*Work instruction:* The number of lines in the entries below holding the word "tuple" is all that is needed here.

*Entries supplied:*
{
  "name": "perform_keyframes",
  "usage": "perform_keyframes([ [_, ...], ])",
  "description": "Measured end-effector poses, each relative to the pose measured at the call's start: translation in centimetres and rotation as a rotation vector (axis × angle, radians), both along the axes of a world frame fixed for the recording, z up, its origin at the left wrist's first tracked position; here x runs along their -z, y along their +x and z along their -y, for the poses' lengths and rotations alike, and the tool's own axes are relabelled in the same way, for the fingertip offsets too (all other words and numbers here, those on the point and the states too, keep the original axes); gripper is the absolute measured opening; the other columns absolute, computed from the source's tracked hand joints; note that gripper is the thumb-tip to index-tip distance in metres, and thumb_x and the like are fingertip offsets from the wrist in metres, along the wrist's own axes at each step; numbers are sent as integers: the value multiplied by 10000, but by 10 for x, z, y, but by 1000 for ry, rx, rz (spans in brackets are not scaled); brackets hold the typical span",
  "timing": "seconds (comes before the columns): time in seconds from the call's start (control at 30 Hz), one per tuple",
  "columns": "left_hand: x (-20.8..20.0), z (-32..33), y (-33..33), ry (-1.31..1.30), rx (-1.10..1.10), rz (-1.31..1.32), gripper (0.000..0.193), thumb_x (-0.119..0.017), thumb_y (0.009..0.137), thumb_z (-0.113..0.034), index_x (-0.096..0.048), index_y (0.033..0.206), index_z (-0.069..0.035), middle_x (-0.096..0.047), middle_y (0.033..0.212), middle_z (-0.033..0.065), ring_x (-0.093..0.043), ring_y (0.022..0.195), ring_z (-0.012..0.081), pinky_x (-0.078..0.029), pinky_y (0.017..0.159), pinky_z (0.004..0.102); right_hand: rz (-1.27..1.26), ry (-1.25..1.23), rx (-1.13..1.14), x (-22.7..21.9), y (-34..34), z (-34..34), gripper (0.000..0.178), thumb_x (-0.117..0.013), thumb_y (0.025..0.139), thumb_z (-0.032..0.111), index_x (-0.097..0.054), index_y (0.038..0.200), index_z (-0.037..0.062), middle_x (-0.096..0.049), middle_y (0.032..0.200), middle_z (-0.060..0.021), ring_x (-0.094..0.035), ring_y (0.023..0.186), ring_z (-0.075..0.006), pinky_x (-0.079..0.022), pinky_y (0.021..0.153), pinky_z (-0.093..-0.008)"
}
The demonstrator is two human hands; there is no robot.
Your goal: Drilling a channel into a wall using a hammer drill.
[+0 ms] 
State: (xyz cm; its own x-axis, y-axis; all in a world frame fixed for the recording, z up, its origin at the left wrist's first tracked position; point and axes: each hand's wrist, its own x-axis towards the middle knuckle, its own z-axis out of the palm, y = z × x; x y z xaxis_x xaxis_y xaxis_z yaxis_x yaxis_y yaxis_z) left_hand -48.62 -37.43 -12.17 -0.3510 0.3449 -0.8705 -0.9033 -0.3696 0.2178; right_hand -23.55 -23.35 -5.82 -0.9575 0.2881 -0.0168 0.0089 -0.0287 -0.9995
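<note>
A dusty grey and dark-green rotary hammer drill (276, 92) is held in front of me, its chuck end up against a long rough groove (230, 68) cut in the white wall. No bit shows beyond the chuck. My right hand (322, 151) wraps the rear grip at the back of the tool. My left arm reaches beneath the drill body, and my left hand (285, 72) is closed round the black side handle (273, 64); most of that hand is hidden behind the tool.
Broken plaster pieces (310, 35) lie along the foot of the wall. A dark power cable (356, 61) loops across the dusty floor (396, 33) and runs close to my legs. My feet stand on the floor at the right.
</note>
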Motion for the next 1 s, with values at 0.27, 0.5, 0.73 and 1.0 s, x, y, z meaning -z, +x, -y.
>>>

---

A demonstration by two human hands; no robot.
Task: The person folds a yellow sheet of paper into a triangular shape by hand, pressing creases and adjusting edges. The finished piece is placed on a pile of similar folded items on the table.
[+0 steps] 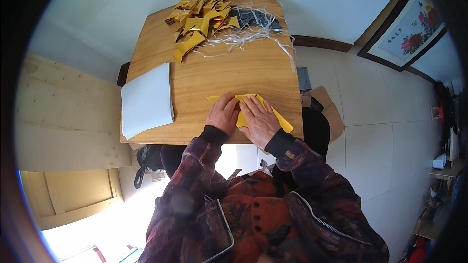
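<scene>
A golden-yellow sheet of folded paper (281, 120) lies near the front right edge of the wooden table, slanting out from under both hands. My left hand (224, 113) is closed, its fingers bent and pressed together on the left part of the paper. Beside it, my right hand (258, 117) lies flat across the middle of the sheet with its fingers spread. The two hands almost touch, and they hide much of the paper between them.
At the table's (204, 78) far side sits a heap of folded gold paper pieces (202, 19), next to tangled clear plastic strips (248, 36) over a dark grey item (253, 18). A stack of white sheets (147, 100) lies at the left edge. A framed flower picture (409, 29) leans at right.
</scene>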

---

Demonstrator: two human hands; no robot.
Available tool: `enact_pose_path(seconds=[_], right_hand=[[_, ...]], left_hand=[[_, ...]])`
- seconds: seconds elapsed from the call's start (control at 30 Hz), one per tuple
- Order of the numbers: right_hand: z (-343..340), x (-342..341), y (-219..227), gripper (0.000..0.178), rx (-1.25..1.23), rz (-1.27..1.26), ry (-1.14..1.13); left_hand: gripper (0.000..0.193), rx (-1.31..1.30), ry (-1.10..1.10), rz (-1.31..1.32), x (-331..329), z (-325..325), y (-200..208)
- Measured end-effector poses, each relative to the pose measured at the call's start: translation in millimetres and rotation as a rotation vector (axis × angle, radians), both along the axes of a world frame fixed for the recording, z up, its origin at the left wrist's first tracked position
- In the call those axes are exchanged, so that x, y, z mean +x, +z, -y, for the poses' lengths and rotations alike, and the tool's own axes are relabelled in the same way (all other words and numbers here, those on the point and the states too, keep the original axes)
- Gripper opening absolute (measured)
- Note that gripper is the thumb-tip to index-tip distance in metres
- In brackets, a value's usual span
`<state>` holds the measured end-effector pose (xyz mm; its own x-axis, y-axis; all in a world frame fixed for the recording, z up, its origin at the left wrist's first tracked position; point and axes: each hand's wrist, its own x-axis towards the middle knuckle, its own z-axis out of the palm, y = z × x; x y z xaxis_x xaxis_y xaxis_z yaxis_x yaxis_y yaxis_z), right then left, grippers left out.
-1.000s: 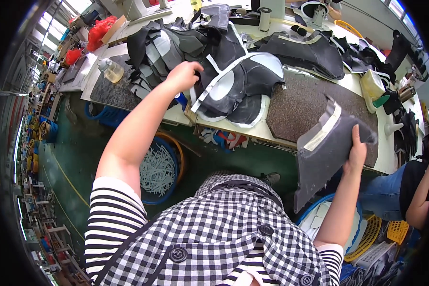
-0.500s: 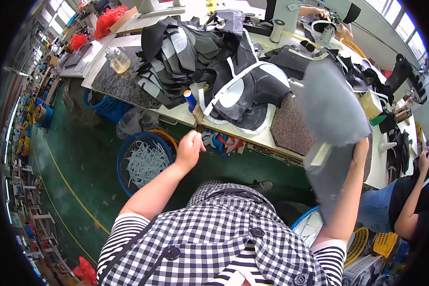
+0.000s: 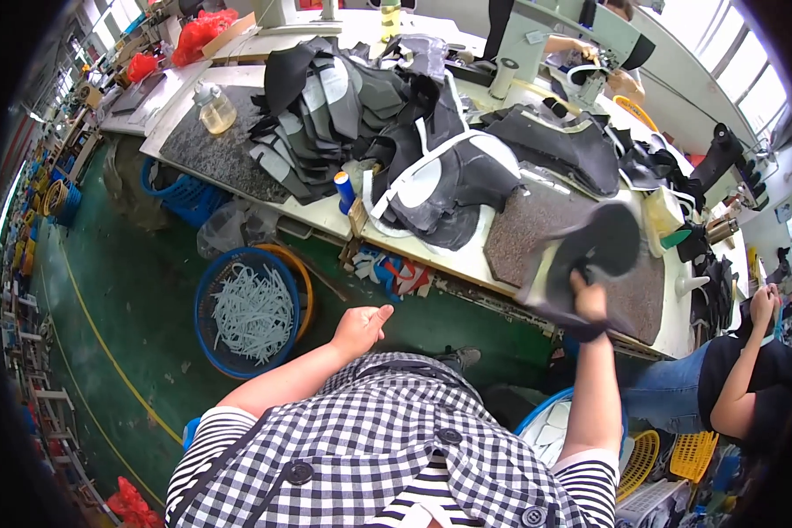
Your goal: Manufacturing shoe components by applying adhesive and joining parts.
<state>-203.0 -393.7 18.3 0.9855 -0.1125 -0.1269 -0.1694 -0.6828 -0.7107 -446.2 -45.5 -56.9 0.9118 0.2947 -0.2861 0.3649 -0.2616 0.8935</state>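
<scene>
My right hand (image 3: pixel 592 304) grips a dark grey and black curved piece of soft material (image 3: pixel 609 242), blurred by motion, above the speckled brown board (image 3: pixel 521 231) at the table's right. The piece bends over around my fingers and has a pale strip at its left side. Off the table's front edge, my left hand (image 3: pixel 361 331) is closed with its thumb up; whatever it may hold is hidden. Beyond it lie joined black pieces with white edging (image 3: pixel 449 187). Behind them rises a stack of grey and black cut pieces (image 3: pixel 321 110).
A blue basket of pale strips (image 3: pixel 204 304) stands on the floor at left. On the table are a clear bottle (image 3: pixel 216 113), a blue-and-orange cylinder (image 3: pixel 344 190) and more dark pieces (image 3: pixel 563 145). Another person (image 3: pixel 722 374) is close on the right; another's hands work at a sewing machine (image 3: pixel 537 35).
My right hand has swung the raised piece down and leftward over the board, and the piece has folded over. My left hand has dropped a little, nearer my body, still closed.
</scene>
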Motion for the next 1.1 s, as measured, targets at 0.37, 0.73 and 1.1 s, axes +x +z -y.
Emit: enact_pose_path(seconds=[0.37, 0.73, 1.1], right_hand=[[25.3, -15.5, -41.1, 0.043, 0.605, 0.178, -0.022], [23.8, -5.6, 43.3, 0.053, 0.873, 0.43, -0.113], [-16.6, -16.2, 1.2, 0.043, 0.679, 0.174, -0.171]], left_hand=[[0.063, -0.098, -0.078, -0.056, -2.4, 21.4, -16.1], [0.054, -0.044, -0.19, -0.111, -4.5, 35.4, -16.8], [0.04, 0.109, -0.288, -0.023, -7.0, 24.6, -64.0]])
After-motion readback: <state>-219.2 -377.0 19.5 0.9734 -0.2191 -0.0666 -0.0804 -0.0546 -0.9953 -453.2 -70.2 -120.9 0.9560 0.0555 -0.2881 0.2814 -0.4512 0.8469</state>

*Answer to the problem:* 2